Proposal database opens: April 12, 2025
Proposal coach request deadline: May 2, 2025 (submit draft in proposal database, then email CCCCevents@ncte.org with request)
Proposal submission deadline: 9:00 a.m. ET on Monday, June 2, 2025
Proposal notifications: Early September 2025
Session schedule notifications: October 2025
Convention dates: March 4–7, 2026, Cleveland, Ohio

Questions and requests for coaches can be sent to CCCCevents@ncte.org.

SUBMIT A PROPOSAL
Conference and Our Conversations

2026 CCCC Program Chair: Melissa Ianetta

My Convention poem has elevator eyelids and a concierge’s phone ringing without remorse all night.
My Convention poem flaunts its badges and free samples in the face of a chafing dish lobby breakfast bar with sad fruit baskets and scorched coffee urns.
My Convention poem bursts at the heart-seams when the crowd likes its paper even if they didn’t attend, didn’t listen, didn’t seem to quite understand.
My Convention poem goes down on its knees in the exhibit hall trampled by a pod of discount purchasers and last day pack-aways.
My Convention poem is an expectant handshake and wink late night lobby dark where the unsayable is finally said and concerns are translated into conversations of sudden sociability.
—Wendy Bishop, from “My Convention Poem,” included in her 2001 Chair’s address, “Against the Odds in Rhetoric and Composition”

Why go to the conference? What does being together in real time afford that print, digital, and asynchronous online interactions cannot? What do conferences offer that recent “un-conferences” cannot or do not? Naming the theme as Conference and Our Conversations offers attendees the opportunity to create visions of future conferences and share what we’ve enjoyed in the past, even while encouraging us to push forward the current scholarly conversations of the field. At the 2026 conference, I invite you to imagine what CCCC can be, and what your scholarship and ideas about teaching, learning, and the work we do in higher education contribute to CCCC—and to each other. Why do we conference?

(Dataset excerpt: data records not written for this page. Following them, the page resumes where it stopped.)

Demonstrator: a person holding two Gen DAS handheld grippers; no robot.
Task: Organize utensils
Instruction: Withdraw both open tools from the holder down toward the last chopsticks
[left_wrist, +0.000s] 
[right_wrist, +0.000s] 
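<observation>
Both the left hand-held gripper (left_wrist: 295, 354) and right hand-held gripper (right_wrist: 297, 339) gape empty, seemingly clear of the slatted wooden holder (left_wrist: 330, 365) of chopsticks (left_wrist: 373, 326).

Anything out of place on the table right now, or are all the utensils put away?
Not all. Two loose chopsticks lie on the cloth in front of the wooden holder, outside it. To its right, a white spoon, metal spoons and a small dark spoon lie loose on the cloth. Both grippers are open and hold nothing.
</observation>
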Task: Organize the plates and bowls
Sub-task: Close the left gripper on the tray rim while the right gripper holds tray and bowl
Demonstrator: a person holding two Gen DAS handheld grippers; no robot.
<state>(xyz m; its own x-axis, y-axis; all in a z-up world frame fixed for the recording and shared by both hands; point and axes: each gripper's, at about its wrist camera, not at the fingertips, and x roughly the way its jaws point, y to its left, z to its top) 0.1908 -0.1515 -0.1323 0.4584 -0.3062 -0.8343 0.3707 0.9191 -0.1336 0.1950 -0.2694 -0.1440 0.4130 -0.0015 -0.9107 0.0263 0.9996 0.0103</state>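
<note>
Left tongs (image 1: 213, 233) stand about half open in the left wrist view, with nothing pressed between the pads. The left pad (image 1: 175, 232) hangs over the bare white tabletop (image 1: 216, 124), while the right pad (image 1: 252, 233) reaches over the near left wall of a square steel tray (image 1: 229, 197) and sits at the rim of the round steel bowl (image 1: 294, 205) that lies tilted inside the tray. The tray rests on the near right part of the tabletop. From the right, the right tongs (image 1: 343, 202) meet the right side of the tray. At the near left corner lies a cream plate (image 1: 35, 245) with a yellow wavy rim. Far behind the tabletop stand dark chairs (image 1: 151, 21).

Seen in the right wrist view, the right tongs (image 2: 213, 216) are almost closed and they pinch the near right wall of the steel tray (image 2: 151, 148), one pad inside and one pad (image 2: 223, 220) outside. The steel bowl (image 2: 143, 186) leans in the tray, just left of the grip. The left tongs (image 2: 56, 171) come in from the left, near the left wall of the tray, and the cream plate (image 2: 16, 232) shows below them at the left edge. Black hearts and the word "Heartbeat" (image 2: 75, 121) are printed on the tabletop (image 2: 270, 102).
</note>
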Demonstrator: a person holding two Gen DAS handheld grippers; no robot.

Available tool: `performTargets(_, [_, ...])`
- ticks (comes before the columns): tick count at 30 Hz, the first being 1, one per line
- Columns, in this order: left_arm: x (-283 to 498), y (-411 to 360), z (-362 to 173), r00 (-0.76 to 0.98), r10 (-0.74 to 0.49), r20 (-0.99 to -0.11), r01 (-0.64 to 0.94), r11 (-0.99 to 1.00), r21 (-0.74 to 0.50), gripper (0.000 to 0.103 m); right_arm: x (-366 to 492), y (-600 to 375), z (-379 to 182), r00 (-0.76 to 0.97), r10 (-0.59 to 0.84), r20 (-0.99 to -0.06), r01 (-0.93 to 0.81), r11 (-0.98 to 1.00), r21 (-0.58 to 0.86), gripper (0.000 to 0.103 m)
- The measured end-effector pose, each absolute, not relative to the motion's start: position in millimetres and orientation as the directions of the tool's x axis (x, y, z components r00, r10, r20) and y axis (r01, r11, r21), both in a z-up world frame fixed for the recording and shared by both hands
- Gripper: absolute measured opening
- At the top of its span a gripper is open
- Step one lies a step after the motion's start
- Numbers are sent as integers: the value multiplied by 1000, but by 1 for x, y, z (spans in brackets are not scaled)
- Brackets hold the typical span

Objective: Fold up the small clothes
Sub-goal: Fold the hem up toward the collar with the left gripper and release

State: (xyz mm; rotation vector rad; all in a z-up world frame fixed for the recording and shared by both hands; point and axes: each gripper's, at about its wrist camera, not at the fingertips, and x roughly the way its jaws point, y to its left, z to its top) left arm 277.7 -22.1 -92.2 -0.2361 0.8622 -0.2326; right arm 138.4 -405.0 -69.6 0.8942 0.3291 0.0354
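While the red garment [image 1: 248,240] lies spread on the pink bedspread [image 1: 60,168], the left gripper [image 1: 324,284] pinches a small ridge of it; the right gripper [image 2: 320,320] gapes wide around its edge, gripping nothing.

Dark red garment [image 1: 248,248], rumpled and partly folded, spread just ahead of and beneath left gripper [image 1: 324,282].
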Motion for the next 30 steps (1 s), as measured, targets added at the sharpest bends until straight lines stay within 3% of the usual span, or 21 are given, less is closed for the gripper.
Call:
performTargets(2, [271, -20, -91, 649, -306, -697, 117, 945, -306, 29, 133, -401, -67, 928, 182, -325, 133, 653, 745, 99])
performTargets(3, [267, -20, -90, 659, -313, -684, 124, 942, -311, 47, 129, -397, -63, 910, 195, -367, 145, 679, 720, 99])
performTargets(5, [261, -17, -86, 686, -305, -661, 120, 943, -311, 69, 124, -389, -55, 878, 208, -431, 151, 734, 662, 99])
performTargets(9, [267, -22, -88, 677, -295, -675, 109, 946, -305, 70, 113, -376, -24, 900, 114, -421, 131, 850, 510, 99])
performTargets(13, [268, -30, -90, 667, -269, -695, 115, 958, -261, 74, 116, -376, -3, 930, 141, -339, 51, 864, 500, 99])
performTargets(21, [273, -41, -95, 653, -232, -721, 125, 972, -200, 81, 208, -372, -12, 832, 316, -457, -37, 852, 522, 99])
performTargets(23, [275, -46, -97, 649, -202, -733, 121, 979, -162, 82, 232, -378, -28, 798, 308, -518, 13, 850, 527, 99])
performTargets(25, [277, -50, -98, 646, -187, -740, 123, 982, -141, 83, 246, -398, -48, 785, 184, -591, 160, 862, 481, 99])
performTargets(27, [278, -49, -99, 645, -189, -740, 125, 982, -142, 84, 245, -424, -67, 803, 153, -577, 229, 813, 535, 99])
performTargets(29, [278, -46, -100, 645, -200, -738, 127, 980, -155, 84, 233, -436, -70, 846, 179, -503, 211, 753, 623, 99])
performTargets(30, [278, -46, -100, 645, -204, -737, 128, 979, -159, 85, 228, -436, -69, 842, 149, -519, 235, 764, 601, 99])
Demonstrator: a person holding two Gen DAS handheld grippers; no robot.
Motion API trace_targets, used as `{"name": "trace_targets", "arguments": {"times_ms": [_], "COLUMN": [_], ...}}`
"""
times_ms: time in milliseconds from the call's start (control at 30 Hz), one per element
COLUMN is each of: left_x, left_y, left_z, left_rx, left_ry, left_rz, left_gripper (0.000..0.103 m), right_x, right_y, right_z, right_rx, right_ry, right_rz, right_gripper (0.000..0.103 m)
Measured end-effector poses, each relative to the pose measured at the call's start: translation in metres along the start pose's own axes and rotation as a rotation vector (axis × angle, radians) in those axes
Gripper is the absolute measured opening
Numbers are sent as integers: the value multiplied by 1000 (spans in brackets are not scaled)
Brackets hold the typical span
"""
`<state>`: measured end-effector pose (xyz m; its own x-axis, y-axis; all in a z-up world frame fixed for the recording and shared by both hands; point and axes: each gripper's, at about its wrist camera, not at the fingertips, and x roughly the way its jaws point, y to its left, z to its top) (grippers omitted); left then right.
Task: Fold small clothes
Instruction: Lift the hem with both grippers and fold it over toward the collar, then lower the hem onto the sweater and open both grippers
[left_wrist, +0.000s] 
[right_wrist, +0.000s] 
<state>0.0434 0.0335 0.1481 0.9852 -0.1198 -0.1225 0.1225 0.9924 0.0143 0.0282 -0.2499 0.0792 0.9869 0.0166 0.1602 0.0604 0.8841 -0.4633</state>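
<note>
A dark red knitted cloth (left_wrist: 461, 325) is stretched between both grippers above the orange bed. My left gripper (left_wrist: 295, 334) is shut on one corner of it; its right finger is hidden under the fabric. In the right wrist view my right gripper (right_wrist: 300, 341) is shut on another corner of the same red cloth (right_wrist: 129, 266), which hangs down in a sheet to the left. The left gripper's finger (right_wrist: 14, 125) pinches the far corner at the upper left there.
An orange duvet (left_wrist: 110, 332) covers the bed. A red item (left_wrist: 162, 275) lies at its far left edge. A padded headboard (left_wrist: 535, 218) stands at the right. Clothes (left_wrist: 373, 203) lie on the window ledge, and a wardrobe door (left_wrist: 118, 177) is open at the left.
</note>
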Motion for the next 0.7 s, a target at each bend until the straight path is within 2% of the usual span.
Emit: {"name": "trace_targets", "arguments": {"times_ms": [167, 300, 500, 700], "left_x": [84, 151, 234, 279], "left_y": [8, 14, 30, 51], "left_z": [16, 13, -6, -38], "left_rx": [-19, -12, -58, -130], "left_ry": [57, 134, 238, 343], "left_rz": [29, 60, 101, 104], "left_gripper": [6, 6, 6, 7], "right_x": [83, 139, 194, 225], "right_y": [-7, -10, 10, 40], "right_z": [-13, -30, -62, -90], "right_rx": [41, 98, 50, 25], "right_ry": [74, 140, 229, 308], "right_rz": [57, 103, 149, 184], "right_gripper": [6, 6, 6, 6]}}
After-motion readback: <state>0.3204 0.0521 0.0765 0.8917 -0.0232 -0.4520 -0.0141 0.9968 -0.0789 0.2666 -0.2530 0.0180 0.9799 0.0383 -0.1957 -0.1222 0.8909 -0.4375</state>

Why do you conference? 

Conference Is Conversations

The first steps to learning to think better, therefore, are learning to converse better and learning to establish and maintain the sorts of social context, the sort of community life, that foster the sorts of conversation members of the community value.
—Kenneth Bruffee, “Collaborative Learning and the ‘Conversation of Mankind,’” 640

Conference as the theme, however, does not work to steer your scholarship—as Bruffee reminds us, the “Conference” in CCCC represents our conversations, the sharing of scholarship and praxis in our panel presentations and hallway chats; the discovery and sharing of new ideas is what makes our community strong. Rather than encourage you to frame your contributions to the 2026 theme, I instead invite you to share what you are working on right now, to offer up what contribution matters to you most. For regardless of our annual theme, we are essentially defined by the learned conversations that take place in our field and in our classrooms. That is, our theme of Conference should inspire some of the 2026 conversation in Cleveland but does not presume to direct a year of research. As you draft your proposal, then, instead of looking to the theme for inspiration, consider this reviewer rubric that will be used to accept proposals and issue invitations. Thus, do not see the Convention theme as a desire to shape *your* scholarly concerns—rather, this theme works to add one more strand to the many conversations that already comprise our community and creates the opportunity to discuss the very specific event that brings us together each year.

Conference Is Community

As framed in the epigraph to this call, the 2026 Convention vision, in part, is shaped by Wendy Bishop’s 2001 CCCC keynote. For Bishop, a conference is community, a place to encounter old friends and new ideas—and new friends and old ideas. So too, in Cleveland we’ll share notions of what the Convention is now and visions of what it might be in the future. To discuss this theme, there will be conversation circles and focus groups to reflect on the idea of a conference and what it can offer to our members. These ideas from our community and about our community will be brought back to the CCCC leadership and shared with membership at the next Convention.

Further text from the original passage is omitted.